Task item: Retype the data exactly, from its first line to the line containing "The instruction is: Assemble", including both, and skip any picture.

Items from a data source:
+ + + +

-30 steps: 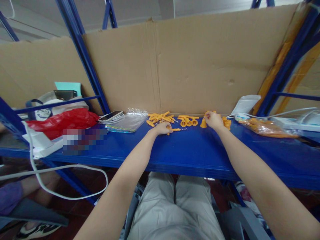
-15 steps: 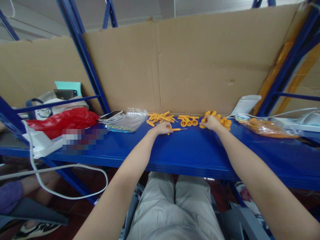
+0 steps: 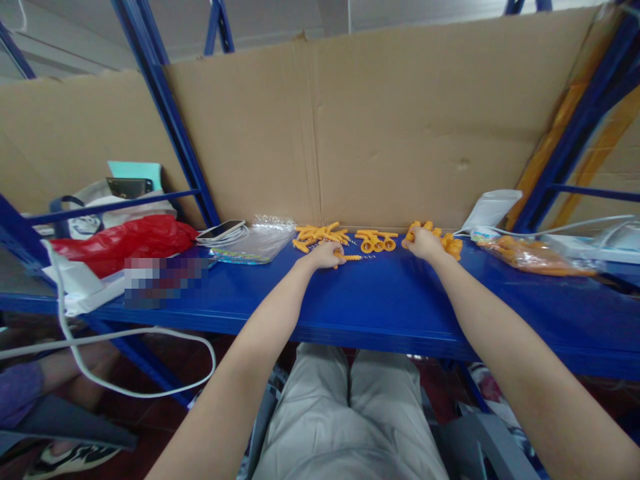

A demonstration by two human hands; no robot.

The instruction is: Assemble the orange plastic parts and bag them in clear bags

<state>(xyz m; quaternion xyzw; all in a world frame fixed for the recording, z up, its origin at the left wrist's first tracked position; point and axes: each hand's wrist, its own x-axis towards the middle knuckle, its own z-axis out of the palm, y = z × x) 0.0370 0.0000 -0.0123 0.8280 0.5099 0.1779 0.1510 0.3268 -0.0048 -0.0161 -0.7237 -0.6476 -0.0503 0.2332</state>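
Note:
My left hand point(image 3: 327, 255) is closed around the thick end of an orange threaded plastic piece point(image 3: 353, 257), with a thin metal spiral point(image 3: 369, 257) sticking out beyond its tip to the right. Behind that hand lies a pile of orange T-shaped plastic handles point(image 3: 323, 235). My right hand point(image 3: 424, 243) has its fingertips pinched at the left side of a heap of orange plastic parts point(image 3: 453, 247); the fingers partly hide the part they touch. Between my hands lie several orange ring-ended pieces point(image 3: 377, 243).
Clear plastic bags point(image 3: 265, 240) and a phone point(image 3: 223, 231) with a white cable lie to the left, near a red bag point(image 3: 125, 243). On the right is a clear bag of orange parts point(image 3: 533, 257). A cardboard sheet point(image 3: 390, 133) stands behind the blue shelf point(image 3: 370, 307).
My right hand has shifted slightly at the heap's left side, and an orange part formerly visible below its fingers no longer shows there. My left hand has barely moved.

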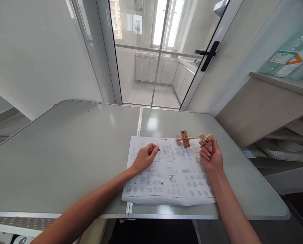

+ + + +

Answer area:
-30 steps: 
-15 steps: 
+0 steps: 

A demonstration by two human hands; no robot.

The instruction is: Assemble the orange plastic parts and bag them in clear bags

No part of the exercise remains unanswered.